Exercise:
Stop at the line containing "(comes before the": repeat exactly every line of the entries below from the first up to it, plus that line, with pictures omitted.

Material for this exercise:
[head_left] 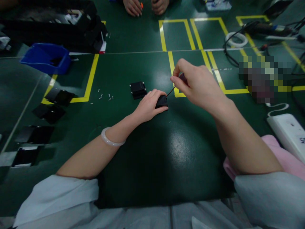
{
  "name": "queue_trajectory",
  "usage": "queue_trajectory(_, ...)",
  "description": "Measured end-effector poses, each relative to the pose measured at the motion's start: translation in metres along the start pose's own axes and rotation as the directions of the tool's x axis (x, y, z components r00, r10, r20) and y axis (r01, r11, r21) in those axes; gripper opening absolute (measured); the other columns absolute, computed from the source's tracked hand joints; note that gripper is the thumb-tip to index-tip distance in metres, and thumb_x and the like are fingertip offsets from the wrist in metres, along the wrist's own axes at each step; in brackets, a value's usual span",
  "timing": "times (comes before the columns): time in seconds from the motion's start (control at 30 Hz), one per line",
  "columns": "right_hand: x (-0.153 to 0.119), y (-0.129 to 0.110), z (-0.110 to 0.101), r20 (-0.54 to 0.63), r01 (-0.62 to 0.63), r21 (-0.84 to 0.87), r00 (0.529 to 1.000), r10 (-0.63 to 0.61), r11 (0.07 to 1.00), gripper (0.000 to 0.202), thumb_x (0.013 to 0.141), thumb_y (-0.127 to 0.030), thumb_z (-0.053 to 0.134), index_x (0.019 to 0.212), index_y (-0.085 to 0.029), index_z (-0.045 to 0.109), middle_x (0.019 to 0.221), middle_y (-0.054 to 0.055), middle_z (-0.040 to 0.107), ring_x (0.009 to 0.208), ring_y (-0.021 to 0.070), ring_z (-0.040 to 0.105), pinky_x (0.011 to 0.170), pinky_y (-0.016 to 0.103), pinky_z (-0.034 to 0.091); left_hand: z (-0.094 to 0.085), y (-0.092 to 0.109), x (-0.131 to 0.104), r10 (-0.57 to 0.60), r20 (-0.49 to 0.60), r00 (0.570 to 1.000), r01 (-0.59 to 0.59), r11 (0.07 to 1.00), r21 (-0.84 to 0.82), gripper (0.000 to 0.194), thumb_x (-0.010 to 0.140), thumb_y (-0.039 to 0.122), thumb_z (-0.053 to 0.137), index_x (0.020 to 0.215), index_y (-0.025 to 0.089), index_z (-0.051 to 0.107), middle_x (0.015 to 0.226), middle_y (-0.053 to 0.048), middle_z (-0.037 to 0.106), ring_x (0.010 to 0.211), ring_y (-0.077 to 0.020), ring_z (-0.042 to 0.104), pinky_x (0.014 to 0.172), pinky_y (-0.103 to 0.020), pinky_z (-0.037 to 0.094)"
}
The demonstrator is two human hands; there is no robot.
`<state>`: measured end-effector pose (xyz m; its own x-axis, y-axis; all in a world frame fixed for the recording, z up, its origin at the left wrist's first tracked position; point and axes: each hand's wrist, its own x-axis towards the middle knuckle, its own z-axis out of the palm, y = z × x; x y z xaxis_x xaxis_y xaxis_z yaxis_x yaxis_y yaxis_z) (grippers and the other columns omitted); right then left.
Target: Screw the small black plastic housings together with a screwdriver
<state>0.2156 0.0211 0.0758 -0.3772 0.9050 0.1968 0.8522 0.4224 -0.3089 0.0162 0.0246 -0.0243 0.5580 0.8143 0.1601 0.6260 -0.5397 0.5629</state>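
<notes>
My left hand grips a small black case against the green table, fingers on its far side and thumb on the near side. Closed around the handle of a screwdriver is my right hand, above and to the right. The thin shaft slants down to the case's far right corner, where the tip touches or nearly touches it. Much of the handle is hidden by my fingers. A second black case with shiny screws at its corners lies just beyond my left hand. Several loose screws are scattered farther left.
Black parts line the left side below a blue bin. Black trays are stacked at the far left. A white power strip and pink cloth lie right. Another person's hands show at the far edge.
</notes>
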Motion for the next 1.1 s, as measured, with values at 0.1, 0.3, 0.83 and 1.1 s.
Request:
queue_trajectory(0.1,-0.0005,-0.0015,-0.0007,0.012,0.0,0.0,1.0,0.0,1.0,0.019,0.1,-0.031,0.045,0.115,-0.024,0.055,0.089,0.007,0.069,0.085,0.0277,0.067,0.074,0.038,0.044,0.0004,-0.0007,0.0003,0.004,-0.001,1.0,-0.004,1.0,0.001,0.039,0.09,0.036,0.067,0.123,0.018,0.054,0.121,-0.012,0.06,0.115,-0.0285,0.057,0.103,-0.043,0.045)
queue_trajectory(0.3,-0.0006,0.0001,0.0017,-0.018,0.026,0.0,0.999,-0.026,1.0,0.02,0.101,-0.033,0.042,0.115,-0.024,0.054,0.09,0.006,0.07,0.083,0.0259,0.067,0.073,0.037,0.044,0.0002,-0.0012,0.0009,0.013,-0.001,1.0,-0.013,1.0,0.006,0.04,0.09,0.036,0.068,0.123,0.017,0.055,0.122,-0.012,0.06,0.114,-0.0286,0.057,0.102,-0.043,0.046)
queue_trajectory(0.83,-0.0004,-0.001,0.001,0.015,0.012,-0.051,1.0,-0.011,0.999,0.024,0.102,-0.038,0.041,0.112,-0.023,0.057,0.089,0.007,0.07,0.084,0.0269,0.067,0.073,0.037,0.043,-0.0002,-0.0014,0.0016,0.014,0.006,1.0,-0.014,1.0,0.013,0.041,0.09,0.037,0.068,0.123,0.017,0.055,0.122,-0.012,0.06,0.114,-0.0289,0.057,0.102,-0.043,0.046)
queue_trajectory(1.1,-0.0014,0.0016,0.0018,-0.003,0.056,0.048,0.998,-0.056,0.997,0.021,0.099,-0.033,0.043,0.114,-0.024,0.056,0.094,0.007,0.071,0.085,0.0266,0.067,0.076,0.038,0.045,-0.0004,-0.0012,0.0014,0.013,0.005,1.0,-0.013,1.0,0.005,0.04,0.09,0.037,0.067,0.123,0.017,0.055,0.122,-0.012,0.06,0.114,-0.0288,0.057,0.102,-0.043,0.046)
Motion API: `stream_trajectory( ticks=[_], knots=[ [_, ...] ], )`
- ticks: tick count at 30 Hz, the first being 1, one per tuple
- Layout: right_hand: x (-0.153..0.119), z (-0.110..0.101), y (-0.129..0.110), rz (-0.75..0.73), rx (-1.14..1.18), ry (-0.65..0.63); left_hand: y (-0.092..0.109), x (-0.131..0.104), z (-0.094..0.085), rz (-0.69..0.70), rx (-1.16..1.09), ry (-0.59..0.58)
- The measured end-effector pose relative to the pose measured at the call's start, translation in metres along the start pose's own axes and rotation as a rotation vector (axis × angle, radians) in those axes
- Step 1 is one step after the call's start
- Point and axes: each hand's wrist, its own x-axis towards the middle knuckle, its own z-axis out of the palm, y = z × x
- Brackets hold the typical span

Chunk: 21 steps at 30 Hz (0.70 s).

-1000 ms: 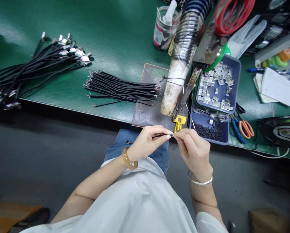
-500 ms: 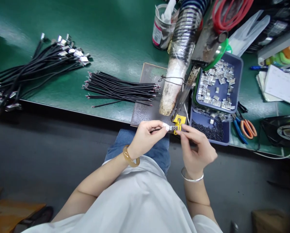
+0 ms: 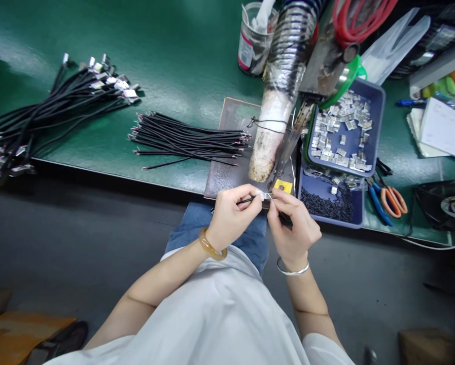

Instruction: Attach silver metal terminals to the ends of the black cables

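My left hand (image 3: 233, 210) is closed, pinching a short black cable (image 3: 245, 201), with something white at its fingertips. At the cable's end a small silver metal connector (image 3: 268, 195) sticks out to the right. Thumb and fingers of my right hand (image 3: 293, 220) close on that connector from the other side, so the fingertips of both hands almost meet. Just beyond my right fingers lies a yellow piece (image 3: 283, 186) with a dark round mark, its lower part hidden by the hand.
Black cables (image 3: 189, 136) lie in a bundle on the green table (image 3: 174, 50). Connector-ended cables (image 3: 75, 96) are heaped at left. A ribbed duct (image 3: 288, 56) comes down ahead. At right, a blue tray (image 3: 379, 116) of metal shells sits above a tray (image 3: 358, 215) of black bits, beside pliers (image 3: 392, 203).
My right hand has moved left, closer to my left hand, and now pinches the connector. The connector has shifted left, off the yellow piece, whose lower part is now covered.
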Motion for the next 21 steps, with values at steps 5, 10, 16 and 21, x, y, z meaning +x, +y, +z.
stream_trajectory(
  ticks=[5, 10, 16, 21],
  knots=[
    [0.0039, -0.0008, -0.0009, 0.045, 0.045, -0.009, 0.0007, 0.0006, 0.0020, 0.057, 0.022, 0.041],
    [0.0072, -0.0011, 0.0007, 0.047, 0.061, -0.009, 0.0046, 0.0015, 0.0058, 0.125, 0.057, 0.103],
    [0.0101, -0.0028, 0.0019, 0.101, 0.140, -0.014, 0.0034, -0.0001, 0.0037, 0.077, 0.039, 0.077],
    [0.0093, -0.0035, 0.0032, 0.107, 0.114, -0.034, -0.0003, -0.0003, 0.0018, 0.031, 0.008, 0.018]
  ],
)
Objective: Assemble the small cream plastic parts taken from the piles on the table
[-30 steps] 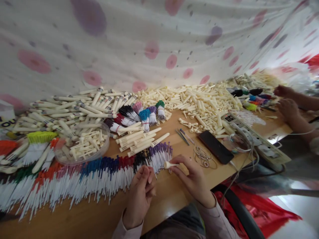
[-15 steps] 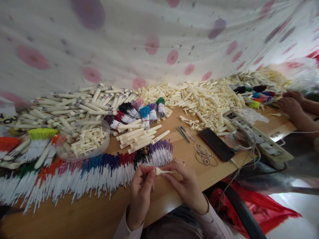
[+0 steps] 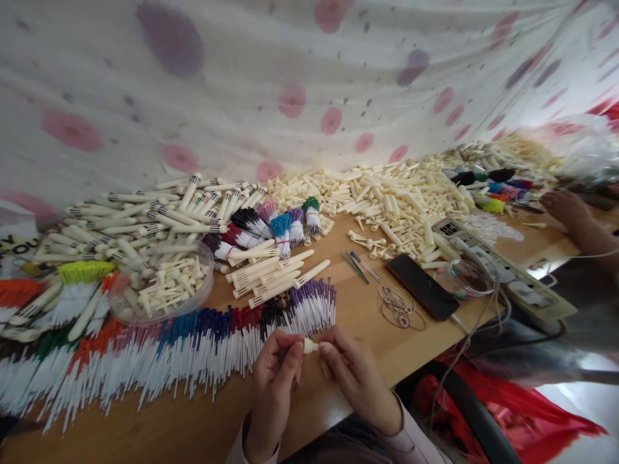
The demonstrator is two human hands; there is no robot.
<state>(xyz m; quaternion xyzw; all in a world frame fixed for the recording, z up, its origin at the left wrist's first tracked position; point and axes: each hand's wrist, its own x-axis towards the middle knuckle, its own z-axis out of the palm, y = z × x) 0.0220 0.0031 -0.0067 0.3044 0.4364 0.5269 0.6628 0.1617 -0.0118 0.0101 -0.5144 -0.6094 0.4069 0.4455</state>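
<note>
Closing in, the right hand (image 3: 355, 375) has come nearer the left hand (image 3: 275, 377), leaving only the thick end of a small cream piece (image 3: 310, 347) showing. Both pinch it between their fingertips, so it now appears supported from each side. Left of the grip lie colour-tipped white sticks (image 3: 198, 330); rightward and farther, a phone (image 3: 422, 287); beyond, heaped cream parts (image 3: 382, 190); farthest, a spotted curtain (image 3: 232, 77).
</note>
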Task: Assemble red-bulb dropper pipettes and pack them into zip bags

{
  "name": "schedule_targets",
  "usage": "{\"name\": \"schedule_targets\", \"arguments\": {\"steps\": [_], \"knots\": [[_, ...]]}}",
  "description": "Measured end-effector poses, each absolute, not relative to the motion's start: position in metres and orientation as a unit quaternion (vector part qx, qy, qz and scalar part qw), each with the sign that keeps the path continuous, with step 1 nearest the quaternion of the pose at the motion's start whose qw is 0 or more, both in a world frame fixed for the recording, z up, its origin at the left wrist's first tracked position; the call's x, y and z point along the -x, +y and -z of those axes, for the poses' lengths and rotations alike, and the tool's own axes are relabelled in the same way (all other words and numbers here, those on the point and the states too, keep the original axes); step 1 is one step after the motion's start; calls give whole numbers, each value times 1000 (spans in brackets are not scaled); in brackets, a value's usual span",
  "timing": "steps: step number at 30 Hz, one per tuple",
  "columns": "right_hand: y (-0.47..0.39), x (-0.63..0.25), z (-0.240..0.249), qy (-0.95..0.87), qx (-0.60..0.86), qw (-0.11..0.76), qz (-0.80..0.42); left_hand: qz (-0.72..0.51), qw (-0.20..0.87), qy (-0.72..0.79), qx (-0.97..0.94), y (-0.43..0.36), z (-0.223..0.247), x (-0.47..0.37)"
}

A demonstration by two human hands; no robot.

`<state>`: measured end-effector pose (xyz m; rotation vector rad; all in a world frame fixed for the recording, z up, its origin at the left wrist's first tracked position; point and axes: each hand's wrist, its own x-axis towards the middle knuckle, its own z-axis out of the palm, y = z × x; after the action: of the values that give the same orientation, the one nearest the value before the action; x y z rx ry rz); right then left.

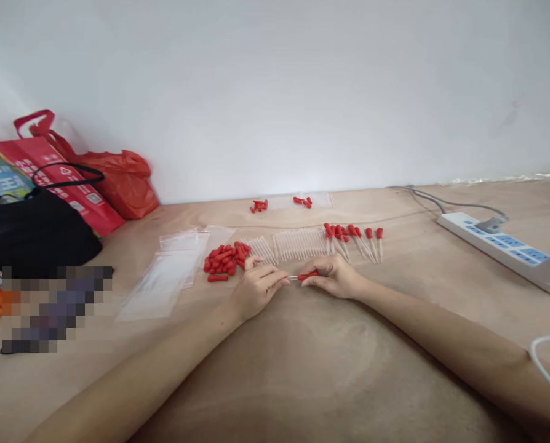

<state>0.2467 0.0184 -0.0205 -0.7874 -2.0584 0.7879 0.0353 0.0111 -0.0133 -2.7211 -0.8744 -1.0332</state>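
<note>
Between my hands lies a thin clear tube (pixel 293 278) that meets a red rubber bulb (pixel 308 275). The fingertips of my left hand (pixel 261 284) pinch the tube's left part. My right hand (pixel 333 277) pinches the red bulb between thumb and fingers. Beside my left hand is a pile of loose red bulbs (pixel 224 258). Behind my hands, rows of clear tubes (pixel 300 244) lie side by side. Several tubes with red bulbs on their ends (pixel 362 241) lie behind my right hand.
Clear plastic bags (pixel 159 277) lie on the wooden table (pixel 279 381) at left. A white power strip (pixel 501 243) with a grey plug is at right. Red bags (pixel 122 178) and a black bag (pixel 39 234) stand at the far left. More red bulbs (pixel 259 205) lie near the wall.
</note>
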Motion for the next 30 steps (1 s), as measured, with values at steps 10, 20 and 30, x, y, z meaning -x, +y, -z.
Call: {"name": "schedule_targets", "arguments": {"steps": [10,20,30], "knots": [[23,-230,13,-578,324,517,-541,374,-33,-325,868,5,7,-43],[81,-330,-7,-596,674,402,-170,316,-32,-364,876,9,10,-43],[78,-320,18,-624,747,228,15,288,-25,-373,882,8,10,-42]]}}
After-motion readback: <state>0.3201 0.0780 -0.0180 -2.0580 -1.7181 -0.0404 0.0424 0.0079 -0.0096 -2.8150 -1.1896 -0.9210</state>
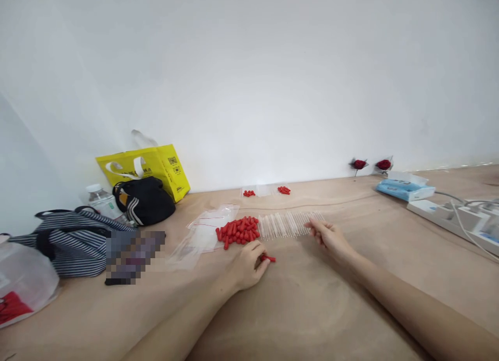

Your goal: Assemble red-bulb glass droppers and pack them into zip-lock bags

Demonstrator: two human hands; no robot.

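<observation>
My left hand (251,265) rests low over the table, thumb and fingers closed on a small red peg-like piece (270,258) that sticks out to the right. Just beyond it lies a heap of similar red pieces (238,230). Thin white sticks (283,225) are laid side by side in a row to the right of the heap. At the row's right end is my right hand (329,236), its thumb and fingertips pinched together by the last sticks. Whether a stick is between those fingers is too small to tell.
Clear plastic bags (210,223) lie left of the heap. Two small red clusters (284,190) rest on clear plastic near the wall. A yellow bag (175,169), black cap (152,202), bottle (103,202) and striped bag (81,241) crowd the left; tissues (405,188) and a power strip (432,215) stand right.
</observation>
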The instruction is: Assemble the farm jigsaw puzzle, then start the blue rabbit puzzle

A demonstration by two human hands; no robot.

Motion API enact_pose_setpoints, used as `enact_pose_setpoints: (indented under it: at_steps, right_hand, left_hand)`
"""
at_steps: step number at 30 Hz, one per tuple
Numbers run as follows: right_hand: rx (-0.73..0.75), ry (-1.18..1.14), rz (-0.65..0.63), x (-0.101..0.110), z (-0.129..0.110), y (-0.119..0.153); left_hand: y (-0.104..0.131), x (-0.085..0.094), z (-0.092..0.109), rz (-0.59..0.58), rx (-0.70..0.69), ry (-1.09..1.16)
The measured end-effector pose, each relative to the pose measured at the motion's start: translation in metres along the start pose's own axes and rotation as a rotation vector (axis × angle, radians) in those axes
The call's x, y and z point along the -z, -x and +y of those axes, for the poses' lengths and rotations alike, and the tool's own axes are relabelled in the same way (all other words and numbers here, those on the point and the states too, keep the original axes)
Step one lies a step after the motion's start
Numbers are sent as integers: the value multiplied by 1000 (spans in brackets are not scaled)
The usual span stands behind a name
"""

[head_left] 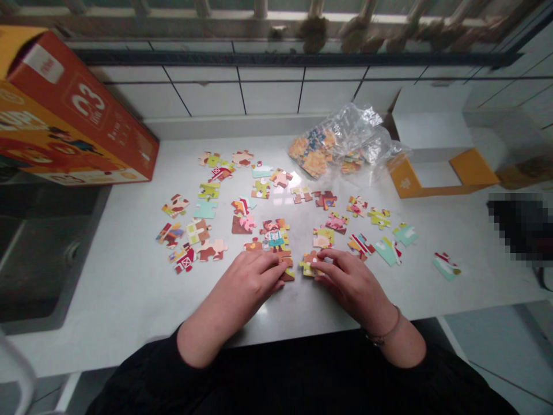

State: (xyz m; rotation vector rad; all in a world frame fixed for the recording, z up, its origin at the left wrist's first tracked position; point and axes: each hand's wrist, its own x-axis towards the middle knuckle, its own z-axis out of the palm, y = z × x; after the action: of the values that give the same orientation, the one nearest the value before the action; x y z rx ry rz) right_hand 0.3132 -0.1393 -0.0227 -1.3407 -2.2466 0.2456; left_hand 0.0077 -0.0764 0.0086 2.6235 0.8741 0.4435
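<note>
Near the counter's front edge, my left hand (254,274) has its fingers closed over the lower part of a few joined puzzle pieces (274,235) that show a figure in teal overalls. To its right my right hand (345,276) pinches a green and brown puzzle piece (309,264). A gap separates that piece from the joined ones. Just above it lies a yellow-green piece (324,237). Several loose pieces are spread to the left, such as a barn piece (185,259), and to the right, such as a teal piece (405,233).
An orange box (82,115) stands at the back left beside a sink (38,248). Clear plastic bags with more pieces (315,153) lie at the back, next to an open yellow and white box (444,173). A piece (447,266) lies apart at the right.
</note>
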Motion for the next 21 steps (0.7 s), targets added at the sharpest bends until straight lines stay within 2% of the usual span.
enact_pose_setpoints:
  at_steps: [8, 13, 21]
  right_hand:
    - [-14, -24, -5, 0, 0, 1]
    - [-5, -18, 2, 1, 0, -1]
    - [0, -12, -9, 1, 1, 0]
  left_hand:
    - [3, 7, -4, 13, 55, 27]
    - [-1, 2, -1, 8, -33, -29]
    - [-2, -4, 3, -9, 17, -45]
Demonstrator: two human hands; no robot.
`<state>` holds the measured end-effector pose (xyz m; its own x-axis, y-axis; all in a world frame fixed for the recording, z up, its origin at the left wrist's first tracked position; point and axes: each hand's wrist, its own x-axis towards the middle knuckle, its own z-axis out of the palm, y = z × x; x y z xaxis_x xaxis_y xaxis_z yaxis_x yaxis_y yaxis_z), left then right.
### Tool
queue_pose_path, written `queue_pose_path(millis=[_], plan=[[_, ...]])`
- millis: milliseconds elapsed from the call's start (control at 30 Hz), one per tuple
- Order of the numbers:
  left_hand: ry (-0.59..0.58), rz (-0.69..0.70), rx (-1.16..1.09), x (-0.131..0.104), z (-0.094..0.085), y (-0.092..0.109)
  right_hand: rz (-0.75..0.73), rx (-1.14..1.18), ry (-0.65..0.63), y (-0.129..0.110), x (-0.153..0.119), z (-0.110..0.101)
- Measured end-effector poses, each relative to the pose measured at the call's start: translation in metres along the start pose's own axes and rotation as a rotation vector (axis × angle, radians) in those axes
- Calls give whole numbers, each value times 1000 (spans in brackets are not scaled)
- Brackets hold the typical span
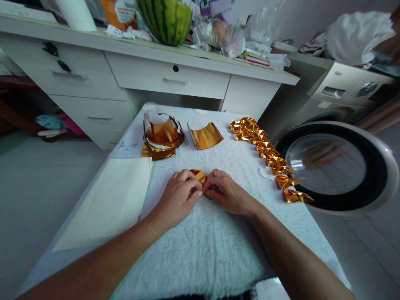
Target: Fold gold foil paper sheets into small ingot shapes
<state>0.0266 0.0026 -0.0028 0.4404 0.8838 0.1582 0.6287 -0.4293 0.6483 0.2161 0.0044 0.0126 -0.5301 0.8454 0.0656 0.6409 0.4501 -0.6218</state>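
Note:
Both of my hands meet over the middle of the cloth-covered table, pinching one small sheet of gold foil paper [200, 176] between them. My left hand [183, 189] has its fingers closed on the paper's left part, and my right hand [225, 191] grips its right part. Most of the sheet is hidden under the fingers. Beyond my hands lies a curled stack of gold foil paper [162, 134], with a smaller curled piece of gold paper [206, 136] to its right. A curving row of folded gold foil pieces [265, 146] runs along the table's right side.
A large cream paper sheet [109, 200] lies on the table's left side. Behind the table [200, 250] stands a white drawer desk [168, 77] carrying a cut watermelon [167, 21] and plastic bags. At right, the open round door [334, 166] of a washing machine [340, 87] reaches the table's edge.

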Motion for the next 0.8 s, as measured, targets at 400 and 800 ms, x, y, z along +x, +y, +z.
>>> queue_pose_path(millis=[400,800], plan=[[24,-13,43,1,2,2,15,23,30,3,-1,1],[66,-7,64,2,5,1,69,14,44,-1,1,0]])
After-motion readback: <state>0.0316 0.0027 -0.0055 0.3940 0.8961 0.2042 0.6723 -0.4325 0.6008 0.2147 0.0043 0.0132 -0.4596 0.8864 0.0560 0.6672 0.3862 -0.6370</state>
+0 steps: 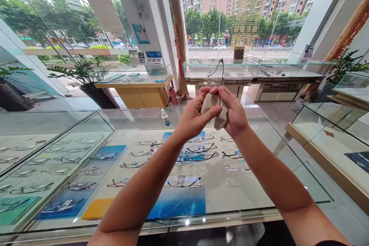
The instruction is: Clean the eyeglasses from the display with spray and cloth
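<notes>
While both arms are reaching forward over a glass-topped surface (230,213), the left hand (197,117) and the right hand (235,113) are sitting close together, just off the center of view toward 3 o'clock. Their fingers are holding a folded beige cloth (221,120) in a narrow pinch, with the left thumb (212,113) pressing across it. Dark-rimmed eyeglasses (216,73) are sticking up from the grip at 12 o'clock, one rim showing above the fingertips; hands and cloth are hiding the rest, so exactly which fingers are gripping the frame cannot be told. At 9 o'clock from the hands, a small white bottle (165,117) is standing on the surface. Beneath the glass, rows of spectacles (201,148) are lying between 5 and 8 o'clock, and a blue panel (178,204) is lying at 7 o'clock. Beyond the hands, another display case (196,72) is standing at 12 o'clock.
</notes>
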### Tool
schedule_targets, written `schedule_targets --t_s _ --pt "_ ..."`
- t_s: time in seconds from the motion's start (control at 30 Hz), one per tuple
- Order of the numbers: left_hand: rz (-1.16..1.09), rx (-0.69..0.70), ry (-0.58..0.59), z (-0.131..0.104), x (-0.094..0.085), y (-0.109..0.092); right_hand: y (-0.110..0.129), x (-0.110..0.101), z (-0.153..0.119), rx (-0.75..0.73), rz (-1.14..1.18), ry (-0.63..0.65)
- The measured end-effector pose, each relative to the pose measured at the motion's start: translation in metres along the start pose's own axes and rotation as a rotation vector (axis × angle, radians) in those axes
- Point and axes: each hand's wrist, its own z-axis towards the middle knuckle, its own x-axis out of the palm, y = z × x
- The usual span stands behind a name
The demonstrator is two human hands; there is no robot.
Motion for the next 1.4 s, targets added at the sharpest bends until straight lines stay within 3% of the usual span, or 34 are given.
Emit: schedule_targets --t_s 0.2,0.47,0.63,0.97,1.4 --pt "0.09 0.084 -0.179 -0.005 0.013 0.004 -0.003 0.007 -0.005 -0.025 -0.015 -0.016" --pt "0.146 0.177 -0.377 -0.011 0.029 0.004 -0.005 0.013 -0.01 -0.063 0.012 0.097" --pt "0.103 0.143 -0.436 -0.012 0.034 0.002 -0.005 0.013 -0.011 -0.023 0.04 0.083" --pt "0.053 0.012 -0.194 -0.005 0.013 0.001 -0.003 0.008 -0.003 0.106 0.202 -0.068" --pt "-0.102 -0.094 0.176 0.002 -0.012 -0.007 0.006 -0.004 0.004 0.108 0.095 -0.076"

Solution to this task:
[head_left] 
{
  "name": "queue_trajectory",
  "usage": "queue_trajectory(_, ...)",
  "description": "Measured end-effector poses, each relative to the pose measured at the motion's start: translation in metres along the start pose's own axes and rotation as the directions of the tool's x axis (x, y, z components r00, r10, r20) and y axis (r01, r11, r21) in those axes; gripper opening absolute (measured); the other columns absolute, computed from the source's tracked hand joints; note that gripper is the thumb-tip to index-tip distance in metres, and thumb_x and the like are fingertip offsets from the wrist in metres, along the wrist's own axes at each step; in brackets, a value's usual span",
  "timing": "times (comes before the columns): time in seconds from the motion's start (control at 30 Hz), one per line",

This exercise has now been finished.